But that was not all. I am dealing not with Massachusetts only; I am dealing with the 40 or 50 Commonwealths that go to make up this country as a whole.
THE TRAITOR JUDGES.
In some of these Commonwealths there have been put on the bench judges who have betrayed the interests of the people. [“Right!”]
If you doubt my words, you study the history of the cases in California in which Frank Heney was engaged, you study the history of the cases in Missouri in which Folk and Hadley were engaged. In those two States, gentlemen, I would have gone to any necessary length to take off the bench the judges who had betrayed the interests of justice and of the plain people. [Applause.]
In certain other States, my own State of New York, the great State of Illinois, we were fronted with an entirely different situation.
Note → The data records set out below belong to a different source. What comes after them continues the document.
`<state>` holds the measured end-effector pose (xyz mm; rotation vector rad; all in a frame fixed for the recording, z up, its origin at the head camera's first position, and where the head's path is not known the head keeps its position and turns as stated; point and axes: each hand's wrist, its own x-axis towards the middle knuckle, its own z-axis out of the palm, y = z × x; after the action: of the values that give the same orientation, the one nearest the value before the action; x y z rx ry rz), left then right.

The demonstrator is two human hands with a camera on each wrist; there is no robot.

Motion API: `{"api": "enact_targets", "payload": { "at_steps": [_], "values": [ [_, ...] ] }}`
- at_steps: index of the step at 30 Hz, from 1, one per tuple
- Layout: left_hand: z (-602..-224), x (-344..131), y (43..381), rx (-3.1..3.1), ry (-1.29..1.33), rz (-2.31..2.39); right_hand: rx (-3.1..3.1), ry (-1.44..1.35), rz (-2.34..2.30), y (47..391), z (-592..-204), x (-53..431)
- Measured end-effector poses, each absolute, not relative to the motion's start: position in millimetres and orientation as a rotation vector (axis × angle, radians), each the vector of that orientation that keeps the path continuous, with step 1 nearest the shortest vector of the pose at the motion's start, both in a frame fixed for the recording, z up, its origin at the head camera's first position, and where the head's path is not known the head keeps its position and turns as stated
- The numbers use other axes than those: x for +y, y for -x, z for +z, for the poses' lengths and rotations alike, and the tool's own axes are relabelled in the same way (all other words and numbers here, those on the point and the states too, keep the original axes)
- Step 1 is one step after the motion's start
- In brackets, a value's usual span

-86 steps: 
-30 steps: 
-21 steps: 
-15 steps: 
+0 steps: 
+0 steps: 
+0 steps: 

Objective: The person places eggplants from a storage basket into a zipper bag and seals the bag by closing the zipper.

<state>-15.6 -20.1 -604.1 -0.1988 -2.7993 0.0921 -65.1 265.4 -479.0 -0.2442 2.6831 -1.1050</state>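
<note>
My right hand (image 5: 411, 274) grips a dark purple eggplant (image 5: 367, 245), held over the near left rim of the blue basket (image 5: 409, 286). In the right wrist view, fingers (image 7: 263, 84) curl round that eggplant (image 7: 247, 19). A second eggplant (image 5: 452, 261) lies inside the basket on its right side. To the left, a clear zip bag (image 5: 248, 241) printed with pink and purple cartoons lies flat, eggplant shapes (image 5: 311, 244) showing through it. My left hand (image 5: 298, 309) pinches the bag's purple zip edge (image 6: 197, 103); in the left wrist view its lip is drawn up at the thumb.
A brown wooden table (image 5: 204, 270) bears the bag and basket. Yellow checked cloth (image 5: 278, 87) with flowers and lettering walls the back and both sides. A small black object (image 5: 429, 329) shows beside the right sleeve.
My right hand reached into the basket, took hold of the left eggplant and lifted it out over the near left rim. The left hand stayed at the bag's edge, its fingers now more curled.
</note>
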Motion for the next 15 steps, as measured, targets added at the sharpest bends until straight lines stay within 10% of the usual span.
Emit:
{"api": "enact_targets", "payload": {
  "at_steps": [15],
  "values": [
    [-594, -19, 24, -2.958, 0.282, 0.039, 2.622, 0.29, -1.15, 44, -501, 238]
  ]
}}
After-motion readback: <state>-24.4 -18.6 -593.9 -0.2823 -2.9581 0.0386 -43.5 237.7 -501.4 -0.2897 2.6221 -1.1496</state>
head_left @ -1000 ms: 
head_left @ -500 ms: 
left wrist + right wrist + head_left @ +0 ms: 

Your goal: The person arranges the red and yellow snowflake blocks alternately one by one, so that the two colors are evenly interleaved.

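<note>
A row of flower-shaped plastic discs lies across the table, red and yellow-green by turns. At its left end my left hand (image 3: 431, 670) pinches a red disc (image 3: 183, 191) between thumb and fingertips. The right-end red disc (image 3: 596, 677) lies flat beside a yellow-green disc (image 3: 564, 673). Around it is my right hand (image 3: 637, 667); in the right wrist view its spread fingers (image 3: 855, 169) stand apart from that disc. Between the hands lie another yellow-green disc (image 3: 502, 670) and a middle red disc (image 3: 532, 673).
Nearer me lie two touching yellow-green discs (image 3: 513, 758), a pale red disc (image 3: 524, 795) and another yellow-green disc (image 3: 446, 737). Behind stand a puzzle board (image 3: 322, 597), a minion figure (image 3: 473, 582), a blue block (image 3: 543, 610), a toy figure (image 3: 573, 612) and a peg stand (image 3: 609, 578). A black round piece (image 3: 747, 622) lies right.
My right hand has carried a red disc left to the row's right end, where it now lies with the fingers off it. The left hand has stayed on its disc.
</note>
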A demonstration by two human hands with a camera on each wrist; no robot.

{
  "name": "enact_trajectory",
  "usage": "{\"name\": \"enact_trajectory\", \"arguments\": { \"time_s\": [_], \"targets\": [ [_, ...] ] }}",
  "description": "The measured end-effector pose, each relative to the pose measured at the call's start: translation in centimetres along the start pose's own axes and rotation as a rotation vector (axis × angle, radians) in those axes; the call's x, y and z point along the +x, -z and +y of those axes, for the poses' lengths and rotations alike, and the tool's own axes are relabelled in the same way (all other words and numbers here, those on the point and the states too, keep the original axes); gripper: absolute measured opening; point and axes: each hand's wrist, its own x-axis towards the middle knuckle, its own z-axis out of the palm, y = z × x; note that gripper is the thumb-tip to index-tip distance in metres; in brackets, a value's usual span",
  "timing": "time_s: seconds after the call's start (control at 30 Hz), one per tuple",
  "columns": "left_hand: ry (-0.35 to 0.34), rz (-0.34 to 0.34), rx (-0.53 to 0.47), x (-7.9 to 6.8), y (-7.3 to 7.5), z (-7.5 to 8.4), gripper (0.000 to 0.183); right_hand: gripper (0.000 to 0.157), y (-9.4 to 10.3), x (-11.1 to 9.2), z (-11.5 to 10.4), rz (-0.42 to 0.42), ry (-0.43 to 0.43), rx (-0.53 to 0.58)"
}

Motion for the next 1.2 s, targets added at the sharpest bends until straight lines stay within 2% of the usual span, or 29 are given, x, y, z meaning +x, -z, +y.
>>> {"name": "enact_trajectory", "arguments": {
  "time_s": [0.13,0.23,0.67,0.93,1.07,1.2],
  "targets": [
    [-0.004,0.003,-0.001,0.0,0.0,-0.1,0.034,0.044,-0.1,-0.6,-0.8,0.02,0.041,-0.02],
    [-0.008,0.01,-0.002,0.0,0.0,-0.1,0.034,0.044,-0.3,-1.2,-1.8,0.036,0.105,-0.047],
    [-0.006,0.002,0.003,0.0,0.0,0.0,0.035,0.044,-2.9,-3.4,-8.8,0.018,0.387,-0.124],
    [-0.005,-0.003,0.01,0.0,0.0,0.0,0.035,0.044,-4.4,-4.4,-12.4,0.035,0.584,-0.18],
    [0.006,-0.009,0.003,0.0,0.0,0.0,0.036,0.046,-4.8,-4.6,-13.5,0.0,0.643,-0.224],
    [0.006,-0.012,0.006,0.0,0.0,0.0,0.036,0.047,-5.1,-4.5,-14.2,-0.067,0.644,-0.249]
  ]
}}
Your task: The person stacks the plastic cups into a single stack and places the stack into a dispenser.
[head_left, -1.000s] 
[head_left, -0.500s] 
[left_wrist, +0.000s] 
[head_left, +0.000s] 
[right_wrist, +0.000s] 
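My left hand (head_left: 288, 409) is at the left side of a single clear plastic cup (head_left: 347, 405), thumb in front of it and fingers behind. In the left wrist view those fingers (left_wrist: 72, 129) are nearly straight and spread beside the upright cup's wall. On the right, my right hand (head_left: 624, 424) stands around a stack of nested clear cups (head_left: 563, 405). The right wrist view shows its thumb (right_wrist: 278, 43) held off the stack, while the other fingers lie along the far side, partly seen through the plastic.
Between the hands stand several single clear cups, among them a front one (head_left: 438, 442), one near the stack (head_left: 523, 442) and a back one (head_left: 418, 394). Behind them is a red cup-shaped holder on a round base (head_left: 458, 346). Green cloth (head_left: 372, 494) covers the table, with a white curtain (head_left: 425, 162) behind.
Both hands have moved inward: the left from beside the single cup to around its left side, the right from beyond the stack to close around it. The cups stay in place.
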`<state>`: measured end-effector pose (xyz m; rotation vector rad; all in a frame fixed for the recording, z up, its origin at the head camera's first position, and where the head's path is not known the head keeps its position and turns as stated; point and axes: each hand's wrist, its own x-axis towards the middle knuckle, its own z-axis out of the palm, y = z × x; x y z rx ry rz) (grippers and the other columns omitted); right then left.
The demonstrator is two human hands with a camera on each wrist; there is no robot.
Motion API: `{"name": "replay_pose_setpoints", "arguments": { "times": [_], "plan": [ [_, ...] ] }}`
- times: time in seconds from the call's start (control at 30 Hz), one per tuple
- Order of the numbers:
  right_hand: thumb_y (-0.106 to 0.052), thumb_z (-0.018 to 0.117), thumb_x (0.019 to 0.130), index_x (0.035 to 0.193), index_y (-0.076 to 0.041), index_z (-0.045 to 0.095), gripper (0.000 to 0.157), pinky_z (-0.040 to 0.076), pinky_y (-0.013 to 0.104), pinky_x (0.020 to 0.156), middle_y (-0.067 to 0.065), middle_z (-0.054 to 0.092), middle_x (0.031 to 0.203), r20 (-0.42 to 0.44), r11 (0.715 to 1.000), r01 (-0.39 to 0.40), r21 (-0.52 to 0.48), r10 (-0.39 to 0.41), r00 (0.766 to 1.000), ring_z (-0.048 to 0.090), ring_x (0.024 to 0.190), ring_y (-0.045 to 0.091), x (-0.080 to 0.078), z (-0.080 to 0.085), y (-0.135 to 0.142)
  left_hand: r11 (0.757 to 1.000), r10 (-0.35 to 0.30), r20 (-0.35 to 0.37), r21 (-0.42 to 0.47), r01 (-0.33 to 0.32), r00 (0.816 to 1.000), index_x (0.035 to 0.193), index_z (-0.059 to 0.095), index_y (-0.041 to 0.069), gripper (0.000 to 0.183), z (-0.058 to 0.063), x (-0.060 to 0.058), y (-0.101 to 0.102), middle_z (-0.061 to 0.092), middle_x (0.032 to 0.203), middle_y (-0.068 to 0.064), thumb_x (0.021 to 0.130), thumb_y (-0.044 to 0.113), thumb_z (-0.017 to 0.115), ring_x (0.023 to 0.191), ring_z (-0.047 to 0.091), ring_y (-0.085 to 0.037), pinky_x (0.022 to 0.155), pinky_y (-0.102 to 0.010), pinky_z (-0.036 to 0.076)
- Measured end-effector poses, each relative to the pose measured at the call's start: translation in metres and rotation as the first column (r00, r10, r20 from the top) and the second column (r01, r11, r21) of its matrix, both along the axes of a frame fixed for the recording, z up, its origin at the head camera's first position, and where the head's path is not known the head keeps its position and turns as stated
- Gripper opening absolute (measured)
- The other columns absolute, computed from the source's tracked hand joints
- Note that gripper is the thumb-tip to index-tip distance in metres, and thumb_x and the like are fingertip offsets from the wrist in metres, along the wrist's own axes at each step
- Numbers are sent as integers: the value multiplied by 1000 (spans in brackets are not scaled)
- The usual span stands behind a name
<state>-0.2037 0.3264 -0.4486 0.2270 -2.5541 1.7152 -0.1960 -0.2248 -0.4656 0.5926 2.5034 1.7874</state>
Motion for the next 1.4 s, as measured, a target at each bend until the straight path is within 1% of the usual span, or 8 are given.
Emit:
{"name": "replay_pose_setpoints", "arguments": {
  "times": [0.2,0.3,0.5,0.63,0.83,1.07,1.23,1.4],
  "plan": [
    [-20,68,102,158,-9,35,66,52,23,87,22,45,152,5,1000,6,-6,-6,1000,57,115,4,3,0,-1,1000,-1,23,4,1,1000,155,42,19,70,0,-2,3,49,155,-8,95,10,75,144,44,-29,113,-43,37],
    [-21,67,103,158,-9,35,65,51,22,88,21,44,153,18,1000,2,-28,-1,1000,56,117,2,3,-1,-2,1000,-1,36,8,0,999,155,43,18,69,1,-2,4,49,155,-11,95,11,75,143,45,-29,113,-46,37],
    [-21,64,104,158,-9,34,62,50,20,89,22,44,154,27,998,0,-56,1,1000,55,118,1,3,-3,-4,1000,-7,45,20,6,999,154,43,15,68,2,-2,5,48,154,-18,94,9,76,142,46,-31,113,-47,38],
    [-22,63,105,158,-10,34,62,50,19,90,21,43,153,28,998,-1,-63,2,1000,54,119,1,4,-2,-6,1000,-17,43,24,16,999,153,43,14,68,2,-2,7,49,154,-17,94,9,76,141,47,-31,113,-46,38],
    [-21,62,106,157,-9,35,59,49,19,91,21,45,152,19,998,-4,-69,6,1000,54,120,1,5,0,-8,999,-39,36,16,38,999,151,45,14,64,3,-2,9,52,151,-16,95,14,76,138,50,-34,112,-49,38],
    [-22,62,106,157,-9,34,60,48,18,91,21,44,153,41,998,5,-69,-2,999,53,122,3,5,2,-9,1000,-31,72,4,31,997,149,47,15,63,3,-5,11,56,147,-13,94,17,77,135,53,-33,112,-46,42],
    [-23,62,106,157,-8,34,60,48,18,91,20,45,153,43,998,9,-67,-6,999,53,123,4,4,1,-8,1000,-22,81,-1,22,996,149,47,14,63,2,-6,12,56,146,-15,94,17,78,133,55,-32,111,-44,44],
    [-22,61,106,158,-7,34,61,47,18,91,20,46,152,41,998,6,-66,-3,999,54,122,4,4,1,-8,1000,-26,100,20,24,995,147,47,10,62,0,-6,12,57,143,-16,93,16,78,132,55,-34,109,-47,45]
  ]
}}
In those States, as far as I know, there was no trouble with the judges being corrupt.
In New York I know that the court of appeals is composed of upright, well-meaning men.
DO NOT KNOW VITAL NEEDS.
But the courts in those States have been composed of men who know nothing whatever of the vital needs of the great bulk of their fellow Americans, and who, unlike your courts in Massachusetts, have endeavored to impose their own outworn philosophy of life upon the millions of their fellow citizens.
Now, I want to give you certain examples, concrete cases of just what I mean, because I have always found that a concrete case explains my position better than a general statement.
Almost as soon as I left Harvard I went into the New York Legislature. And my education began. [Laughter.] Now, I did not come to my present position as a result of study in the library, in the closet.